Documentation is often more important than code. This page helps you get set up on how to contribute to JupyterHub’s documentation.

Building documentation locally#

We use sphinx to build our documentation. It takes our documentation source files (written in markdown or reStructuredText & stored under the docs/source directory) and converts it into various formats for people to read. To make sure the documentation you write or change renders correctly, it is good practice to test it locally.

  1. Make sure you have successfully completed Setting up a development install.

  2. Install the packages required to build the docs.

    python3 -m pip install -r docs/requirements.txt
    
  3. Build the html version of the docs. This is the most commonly used output format, so verifying it renders correctly is usually good enough.

    cd docs
    make html
    

    This step will display any syntax or formatting errors in the documentation, along with the filename / line number in which they occurred. Fix them, and re-run the make html command to re-render the documentation.

  4. View the rendered documentation by opening _build/html/index.html in a web browser.

    Tip

    On Windows, you can open a file from the terminal with start <path-to-file>.

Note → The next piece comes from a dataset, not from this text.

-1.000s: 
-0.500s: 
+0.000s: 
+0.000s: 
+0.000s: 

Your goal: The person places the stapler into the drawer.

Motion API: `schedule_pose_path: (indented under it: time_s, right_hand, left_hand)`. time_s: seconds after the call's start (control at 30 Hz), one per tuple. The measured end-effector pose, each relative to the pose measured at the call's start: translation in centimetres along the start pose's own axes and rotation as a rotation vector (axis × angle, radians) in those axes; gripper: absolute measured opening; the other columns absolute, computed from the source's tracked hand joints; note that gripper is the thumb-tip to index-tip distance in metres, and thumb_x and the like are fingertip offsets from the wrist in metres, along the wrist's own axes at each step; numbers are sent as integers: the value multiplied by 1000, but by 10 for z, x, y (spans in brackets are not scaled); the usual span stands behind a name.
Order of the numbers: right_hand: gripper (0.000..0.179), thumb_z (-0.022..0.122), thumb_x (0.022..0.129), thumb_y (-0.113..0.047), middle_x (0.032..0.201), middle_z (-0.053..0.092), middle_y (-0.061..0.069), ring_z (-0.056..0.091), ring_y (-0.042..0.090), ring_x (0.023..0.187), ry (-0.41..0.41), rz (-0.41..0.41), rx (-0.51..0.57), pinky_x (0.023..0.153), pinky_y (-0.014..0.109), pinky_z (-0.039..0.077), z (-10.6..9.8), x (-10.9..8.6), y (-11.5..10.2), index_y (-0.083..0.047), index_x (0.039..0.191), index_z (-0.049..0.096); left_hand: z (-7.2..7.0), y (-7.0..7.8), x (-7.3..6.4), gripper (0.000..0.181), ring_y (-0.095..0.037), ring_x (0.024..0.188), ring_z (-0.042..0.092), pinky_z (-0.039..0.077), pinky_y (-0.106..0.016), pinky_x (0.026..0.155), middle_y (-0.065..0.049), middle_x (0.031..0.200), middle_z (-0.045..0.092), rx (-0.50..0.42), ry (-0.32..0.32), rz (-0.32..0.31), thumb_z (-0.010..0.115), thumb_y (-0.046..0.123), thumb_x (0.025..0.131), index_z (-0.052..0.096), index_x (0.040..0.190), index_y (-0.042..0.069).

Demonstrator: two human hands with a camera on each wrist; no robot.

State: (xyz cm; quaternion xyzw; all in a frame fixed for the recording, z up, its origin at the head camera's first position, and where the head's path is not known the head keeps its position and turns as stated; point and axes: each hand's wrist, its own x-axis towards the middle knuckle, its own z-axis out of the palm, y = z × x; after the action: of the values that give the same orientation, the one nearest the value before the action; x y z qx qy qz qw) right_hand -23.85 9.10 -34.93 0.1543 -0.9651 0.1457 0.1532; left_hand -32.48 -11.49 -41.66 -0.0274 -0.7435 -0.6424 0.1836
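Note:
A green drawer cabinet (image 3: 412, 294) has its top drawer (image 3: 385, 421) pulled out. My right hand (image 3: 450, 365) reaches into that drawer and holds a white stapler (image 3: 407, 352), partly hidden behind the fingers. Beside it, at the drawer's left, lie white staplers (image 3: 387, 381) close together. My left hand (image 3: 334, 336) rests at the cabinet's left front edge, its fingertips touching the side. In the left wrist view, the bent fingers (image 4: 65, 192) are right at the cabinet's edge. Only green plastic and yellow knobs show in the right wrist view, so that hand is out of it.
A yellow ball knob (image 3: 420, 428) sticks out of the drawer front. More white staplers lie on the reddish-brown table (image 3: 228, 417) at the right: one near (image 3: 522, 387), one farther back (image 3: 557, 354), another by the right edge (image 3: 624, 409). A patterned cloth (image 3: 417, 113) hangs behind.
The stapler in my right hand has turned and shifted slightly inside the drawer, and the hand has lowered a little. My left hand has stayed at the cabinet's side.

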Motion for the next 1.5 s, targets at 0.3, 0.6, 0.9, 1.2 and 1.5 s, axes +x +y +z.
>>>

    On macOS, you can do the same with open <path-to-file>.

    On Linux, you can do the same with xdg-open <path-to-file>.

    After opening index.html in your browser you can just refresh the page whenever you rebuild the docs via make html

Documentation conventions#

This section lists various conventions we use in our documentation. This is a living document that grows over time, so feel free to add to it / change it!

Our entire documentation does not yet fully conform to these conventions yet, so help in making it so would be appreciated!

pip invocation#

There are many ways to invoke a pip command, we recommend the following approach:

python3 -m pip

This invokes pip explicitly using the python3 binary that you are currently using. This is the recommended way to invoke pip in our documentation, since it is least likely to cause problems with python3 and pip being from different environments.